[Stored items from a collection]
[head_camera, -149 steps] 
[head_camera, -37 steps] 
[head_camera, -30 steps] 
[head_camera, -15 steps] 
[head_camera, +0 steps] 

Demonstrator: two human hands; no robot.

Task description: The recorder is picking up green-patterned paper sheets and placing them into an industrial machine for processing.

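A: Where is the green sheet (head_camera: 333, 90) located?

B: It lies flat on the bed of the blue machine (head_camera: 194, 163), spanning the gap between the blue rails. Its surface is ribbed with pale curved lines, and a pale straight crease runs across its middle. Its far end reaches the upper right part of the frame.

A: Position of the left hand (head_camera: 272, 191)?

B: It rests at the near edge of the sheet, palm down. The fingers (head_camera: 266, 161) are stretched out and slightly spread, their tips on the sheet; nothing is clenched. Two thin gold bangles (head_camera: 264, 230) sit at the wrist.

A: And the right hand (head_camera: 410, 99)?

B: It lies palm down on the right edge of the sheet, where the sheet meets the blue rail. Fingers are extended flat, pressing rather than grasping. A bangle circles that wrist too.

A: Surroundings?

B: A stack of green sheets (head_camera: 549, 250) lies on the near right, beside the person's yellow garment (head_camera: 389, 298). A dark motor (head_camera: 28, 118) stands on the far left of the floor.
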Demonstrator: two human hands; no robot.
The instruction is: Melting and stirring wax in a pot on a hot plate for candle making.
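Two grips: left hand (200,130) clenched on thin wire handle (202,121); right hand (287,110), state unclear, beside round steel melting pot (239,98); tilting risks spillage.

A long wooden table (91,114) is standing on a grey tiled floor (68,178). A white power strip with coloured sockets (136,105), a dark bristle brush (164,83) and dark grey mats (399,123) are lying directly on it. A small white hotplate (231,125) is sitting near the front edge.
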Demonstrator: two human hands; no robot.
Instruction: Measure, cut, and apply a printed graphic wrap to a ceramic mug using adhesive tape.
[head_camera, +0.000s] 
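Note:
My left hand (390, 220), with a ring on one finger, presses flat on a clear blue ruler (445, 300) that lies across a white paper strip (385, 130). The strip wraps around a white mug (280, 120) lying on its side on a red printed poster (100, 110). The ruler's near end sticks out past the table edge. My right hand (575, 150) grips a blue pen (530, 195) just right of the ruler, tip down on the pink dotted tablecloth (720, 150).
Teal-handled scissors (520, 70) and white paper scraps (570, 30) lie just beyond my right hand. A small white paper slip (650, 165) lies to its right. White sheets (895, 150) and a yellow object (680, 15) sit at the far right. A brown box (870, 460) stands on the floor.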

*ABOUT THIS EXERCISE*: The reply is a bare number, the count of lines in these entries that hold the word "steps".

*EXERCISE RESPONSE*: 5